Once the researchers have the results they want, they plan to print different types of circuits for sensing applications that are already on the market. For example, there are commercial products available for shoe insoles that collect body data or activity data for sports applications or medical applications. Another possible application would be for heating application on a specific area of the fabric.
The short- and long-term impact
As the e-textile industry continues to grow, the researchers see their work as a game changer that will influence many people in different industries around the world.
“I think in the short term, we will create new knowledge that will be disseminated in the science community,” said Pan. “Based on the findings of our research, I think more people will follow, and this could create a long-term impact.”
“The industry needs the community collaborative efforts to change it and evolve,” she added.
In addition, this work will create opportunities for students to participate in research, get training in the manufacturing field, and receive training in multi-disciplinary areas such as material science, mechanical engineering, data analytics, and machine design.
“I think that’s the other major contribution we can have to change our world,” she said.

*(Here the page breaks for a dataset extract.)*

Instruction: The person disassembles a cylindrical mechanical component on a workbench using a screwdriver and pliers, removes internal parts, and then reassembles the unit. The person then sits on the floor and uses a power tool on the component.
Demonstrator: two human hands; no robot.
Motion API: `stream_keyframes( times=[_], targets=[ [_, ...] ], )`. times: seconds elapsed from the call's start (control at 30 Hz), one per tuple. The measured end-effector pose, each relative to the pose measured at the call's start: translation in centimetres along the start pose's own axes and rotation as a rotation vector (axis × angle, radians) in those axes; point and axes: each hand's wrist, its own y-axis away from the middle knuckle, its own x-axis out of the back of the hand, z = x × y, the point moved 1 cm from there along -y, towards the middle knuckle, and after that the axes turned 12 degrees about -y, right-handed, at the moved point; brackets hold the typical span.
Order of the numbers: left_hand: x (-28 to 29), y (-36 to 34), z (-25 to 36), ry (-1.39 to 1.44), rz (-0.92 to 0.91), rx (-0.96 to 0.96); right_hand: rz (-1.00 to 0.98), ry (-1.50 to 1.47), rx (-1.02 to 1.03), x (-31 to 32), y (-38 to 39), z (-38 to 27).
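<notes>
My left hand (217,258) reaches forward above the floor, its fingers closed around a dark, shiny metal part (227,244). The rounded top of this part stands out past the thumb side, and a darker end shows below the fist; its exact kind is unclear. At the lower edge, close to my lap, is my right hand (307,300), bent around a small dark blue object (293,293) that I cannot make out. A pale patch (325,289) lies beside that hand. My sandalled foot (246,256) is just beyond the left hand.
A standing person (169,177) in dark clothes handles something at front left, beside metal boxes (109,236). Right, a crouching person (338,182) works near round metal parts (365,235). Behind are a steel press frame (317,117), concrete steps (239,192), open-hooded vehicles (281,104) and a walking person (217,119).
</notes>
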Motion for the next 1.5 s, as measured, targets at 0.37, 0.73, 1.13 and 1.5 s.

Giving back to the community
In addition to providing new information to scientists and industry, the research will benefit younger students. The project meets the educational needs of under-represented minority groups in the Chicago area and elsewhere, by engaging and training students and encouraging their participation.
Pan and Yarin host lab tours during open houses and summer camps at UIC. Pan has also received a Research Experiences for Undergraduates supplement grant for paying undergraduate students to participate in this project.